■ **WHAT THE EXERCISE ASKS**
Give the number of lines in the data that hold the string "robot". Nothing else is needed.

■ **RECORD EXTRACTS**
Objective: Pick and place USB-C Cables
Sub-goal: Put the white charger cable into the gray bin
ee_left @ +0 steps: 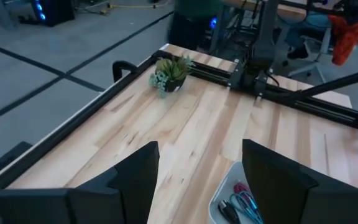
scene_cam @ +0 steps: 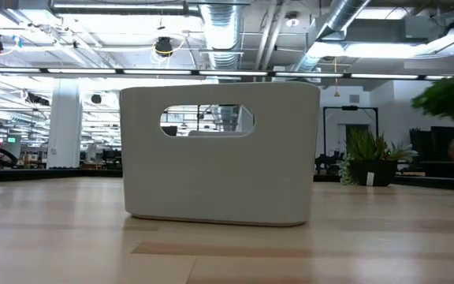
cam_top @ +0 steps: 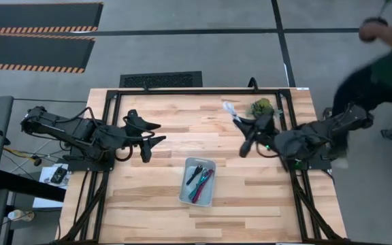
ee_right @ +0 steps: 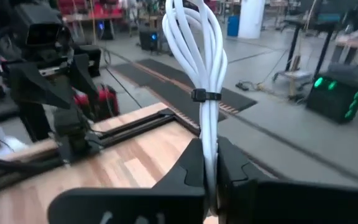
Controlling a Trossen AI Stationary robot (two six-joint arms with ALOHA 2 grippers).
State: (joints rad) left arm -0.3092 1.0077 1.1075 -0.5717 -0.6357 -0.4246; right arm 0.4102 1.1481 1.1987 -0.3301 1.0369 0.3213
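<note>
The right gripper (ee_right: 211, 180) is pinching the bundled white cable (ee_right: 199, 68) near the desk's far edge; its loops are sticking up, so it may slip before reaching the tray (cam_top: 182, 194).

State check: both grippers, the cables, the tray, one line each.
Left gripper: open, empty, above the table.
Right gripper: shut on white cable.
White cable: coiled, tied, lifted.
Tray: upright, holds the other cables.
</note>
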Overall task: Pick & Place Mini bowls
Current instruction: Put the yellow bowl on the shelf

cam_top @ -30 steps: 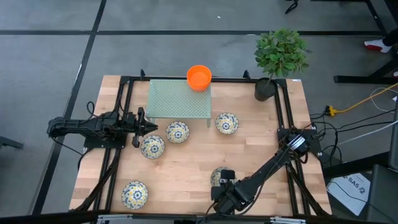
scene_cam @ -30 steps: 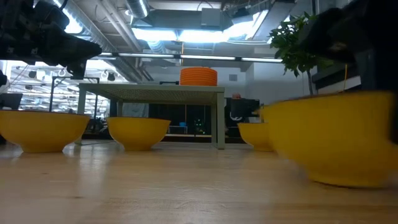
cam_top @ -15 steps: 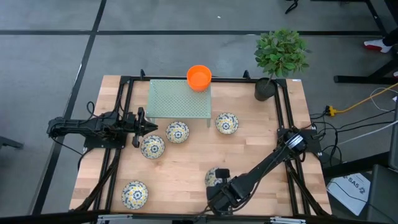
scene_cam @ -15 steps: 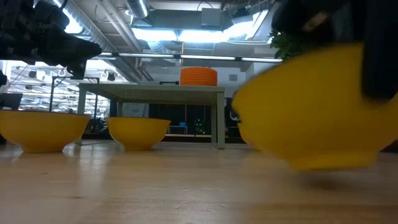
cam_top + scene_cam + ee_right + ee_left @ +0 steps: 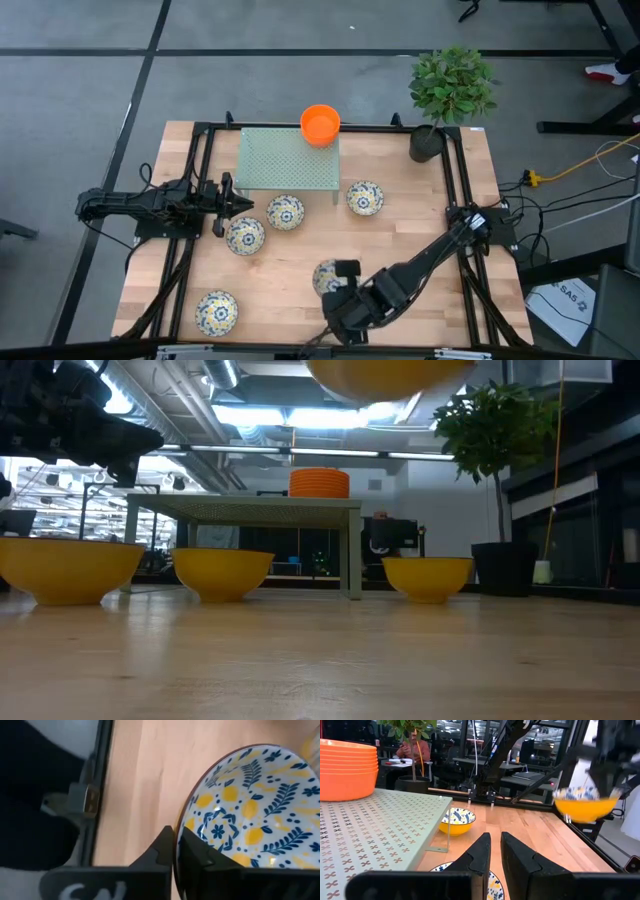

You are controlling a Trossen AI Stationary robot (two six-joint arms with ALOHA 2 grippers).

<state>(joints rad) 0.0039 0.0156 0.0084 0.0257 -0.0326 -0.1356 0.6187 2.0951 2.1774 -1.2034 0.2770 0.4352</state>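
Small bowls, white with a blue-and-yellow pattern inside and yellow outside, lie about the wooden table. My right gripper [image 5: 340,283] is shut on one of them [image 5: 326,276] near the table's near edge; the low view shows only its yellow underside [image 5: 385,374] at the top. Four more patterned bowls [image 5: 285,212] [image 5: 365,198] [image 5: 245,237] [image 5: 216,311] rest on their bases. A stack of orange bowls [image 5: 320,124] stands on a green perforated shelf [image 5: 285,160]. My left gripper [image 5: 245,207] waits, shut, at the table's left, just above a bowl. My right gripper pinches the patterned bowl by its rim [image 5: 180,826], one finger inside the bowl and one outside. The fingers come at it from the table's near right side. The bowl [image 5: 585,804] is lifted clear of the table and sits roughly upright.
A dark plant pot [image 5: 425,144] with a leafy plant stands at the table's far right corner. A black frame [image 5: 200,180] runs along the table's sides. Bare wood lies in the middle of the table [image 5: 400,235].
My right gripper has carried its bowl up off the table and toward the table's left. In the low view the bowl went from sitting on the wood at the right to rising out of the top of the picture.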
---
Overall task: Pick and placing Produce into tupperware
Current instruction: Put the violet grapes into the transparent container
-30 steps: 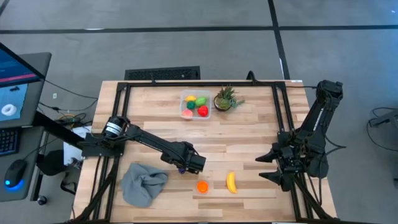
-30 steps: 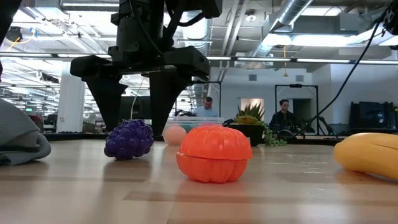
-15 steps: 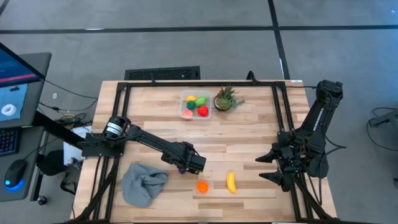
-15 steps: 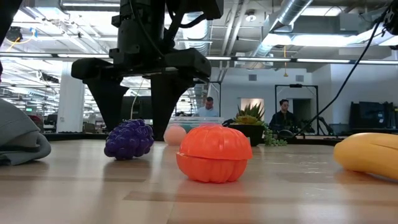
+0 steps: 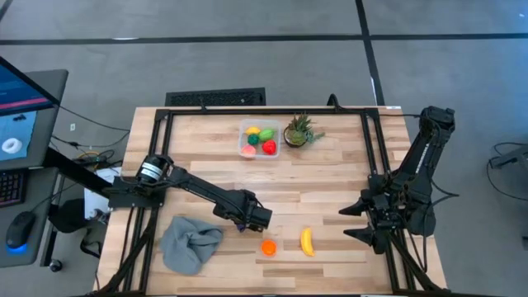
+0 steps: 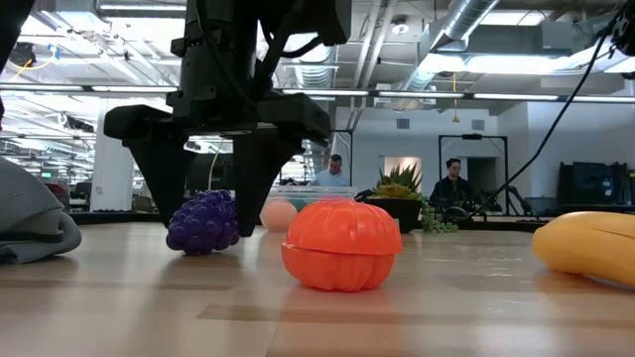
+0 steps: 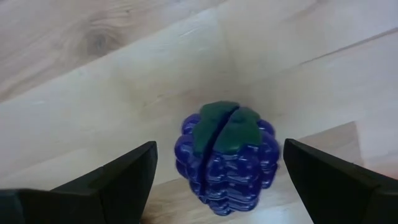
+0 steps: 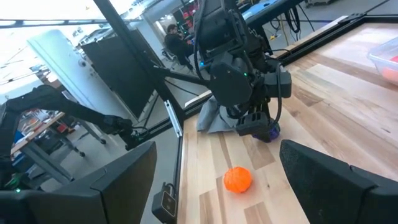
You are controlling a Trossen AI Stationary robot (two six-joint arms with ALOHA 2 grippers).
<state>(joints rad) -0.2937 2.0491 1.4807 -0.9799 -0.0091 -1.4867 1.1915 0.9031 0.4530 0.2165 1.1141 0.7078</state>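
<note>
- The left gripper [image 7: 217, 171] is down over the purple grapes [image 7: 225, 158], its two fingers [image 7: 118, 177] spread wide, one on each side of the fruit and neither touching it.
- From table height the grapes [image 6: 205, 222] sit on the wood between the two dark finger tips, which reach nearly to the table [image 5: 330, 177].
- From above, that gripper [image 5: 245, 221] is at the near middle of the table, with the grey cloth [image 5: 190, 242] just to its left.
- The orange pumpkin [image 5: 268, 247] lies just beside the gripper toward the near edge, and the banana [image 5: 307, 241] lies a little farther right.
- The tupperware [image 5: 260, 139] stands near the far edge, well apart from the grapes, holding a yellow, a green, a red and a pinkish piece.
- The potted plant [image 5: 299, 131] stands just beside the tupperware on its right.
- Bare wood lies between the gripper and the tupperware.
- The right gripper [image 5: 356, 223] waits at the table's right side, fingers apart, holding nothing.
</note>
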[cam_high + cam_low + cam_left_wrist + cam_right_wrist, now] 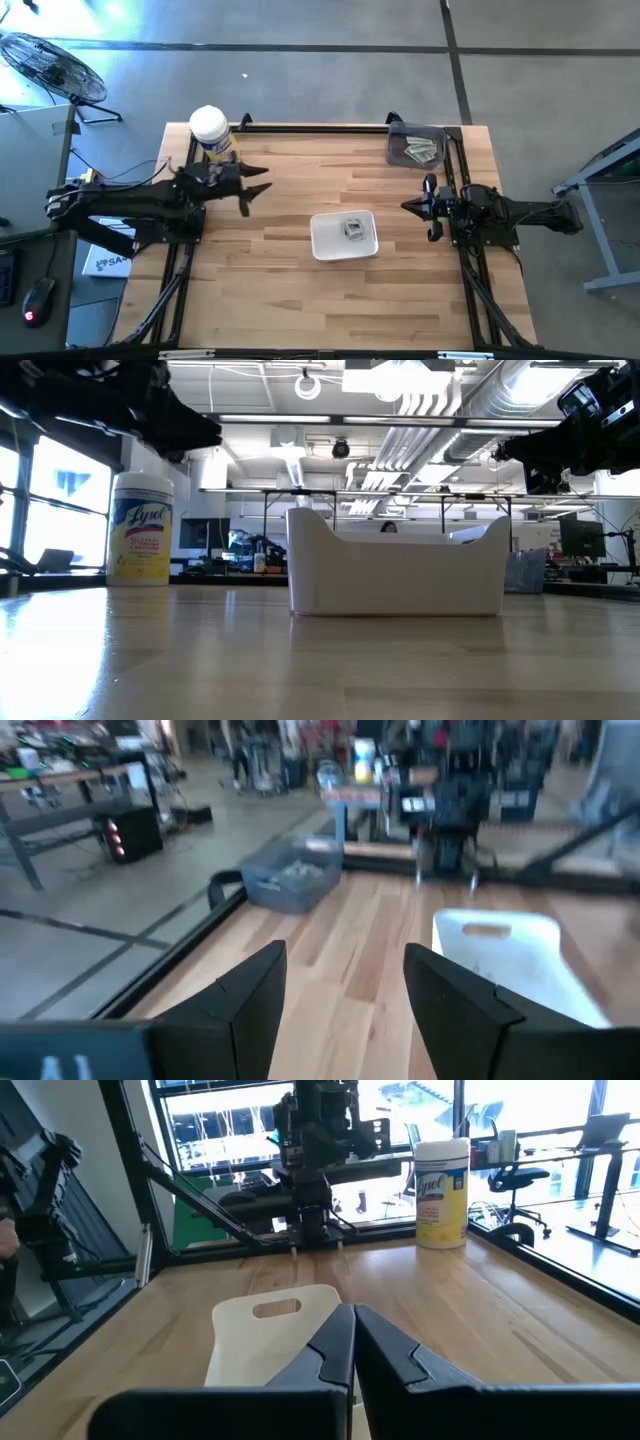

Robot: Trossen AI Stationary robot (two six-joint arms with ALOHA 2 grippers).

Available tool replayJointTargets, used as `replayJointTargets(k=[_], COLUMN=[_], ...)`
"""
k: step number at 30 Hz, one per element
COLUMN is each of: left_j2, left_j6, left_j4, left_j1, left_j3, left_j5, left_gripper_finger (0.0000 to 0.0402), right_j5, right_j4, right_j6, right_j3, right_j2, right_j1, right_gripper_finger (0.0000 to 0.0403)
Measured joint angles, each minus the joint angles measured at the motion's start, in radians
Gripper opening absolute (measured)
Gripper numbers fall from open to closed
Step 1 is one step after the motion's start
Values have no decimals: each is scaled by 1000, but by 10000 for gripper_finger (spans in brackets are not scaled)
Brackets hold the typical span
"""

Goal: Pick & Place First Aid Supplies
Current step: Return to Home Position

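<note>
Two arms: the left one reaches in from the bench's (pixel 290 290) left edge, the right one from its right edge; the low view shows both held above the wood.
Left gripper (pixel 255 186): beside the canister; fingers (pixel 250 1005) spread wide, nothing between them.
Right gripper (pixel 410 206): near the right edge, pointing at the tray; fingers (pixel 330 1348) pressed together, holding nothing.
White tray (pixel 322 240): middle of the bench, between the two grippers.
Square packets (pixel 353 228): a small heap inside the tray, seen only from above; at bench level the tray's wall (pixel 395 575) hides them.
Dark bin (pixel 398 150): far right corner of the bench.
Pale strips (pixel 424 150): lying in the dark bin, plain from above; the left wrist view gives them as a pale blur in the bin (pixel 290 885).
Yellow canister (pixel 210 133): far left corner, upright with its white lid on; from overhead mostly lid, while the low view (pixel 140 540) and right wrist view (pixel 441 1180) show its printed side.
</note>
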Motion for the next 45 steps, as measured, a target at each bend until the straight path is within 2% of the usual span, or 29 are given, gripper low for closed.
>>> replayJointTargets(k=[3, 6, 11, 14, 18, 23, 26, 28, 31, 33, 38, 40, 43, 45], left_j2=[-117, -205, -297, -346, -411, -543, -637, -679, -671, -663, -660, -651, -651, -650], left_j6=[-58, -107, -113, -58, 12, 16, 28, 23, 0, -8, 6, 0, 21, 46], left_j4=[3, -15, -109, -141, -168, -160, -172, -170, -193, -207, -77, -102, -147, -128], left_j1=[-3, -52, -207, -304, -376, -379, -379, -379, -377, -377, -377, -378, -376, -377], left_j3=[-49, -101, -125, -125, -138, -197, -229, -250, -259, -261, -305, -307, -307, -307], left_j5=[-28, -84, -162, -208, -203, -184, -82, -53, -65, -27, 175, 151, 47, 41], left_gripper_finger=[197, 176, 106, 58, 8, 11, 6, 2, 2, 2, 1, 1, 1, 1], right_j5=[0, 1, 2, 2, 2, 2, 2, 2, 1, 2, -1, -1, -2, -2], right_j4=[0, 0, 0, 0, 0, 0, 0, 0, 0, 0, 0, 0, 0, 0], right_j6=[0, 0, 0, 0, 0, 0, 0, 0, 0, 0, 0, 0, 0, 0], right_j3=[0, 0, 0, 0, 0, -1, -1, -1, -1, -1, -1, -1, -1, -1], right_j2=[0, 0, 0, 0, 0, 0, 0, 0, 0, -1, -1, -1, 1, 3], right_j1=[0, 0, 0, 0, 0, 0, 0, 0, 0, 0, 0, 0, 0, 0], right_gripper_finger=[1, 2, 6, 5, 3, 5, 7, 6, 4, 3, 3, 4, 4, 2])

■ **EXERCISE SOLUTION**
4